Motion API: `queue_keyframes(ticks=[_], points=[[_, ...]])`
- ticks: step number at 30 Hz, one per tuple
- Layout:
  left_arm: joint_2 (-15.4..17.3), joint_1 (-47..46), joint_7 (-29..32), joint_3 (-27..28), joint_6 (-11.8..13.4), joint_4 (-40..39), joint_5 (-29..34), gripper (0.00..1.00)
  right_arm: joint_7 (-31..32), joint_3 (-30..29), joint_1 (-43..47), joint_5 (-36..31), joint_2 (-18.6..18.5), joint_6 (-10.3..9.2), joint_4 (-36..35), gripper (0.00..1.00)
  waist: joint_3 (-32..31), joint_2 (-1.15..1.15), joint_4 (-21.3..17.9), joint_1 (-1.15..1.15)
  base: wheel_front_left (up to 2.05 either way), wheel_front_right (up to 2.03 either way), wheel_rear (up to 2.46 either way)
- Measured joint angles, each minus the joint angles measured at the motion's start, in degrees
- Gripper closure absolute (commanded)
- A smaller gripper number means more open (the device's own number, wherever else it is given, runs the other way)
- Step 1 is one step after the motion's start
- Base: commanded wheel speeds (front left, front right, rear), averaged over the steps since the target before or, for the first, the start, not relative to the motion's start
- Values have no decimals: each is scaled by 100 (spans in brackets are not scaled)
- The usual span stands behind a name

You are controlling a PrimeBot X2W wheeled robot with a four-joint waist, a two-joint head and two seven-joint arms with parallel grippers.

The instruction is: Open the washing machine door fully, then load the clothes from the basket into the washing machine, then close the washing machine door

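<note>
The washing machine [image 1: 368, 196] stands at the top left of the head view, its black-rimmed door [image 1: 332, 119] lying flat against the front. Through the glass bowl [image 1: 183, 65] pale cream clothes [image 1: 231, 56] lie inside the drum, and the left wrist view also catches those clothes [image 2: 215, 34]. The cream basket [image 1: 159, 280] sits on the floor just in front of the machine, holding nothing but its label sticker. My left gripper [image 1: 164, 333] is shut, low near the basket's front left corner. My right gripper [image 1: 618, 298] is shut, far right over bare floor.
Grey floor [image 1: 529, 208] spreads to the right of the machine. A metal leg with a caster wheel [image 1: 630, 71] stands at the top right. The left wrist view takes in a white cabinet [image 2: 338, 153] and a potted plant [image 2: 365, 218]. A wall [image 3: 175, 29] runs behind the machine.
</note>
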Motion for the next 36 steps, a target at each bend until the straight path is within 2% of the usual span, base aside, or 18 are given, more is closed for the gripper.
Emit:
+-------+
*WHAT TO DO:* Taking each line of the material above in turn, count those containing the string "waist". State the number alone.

*ANSWER FOR THIS EXERCISE:* 2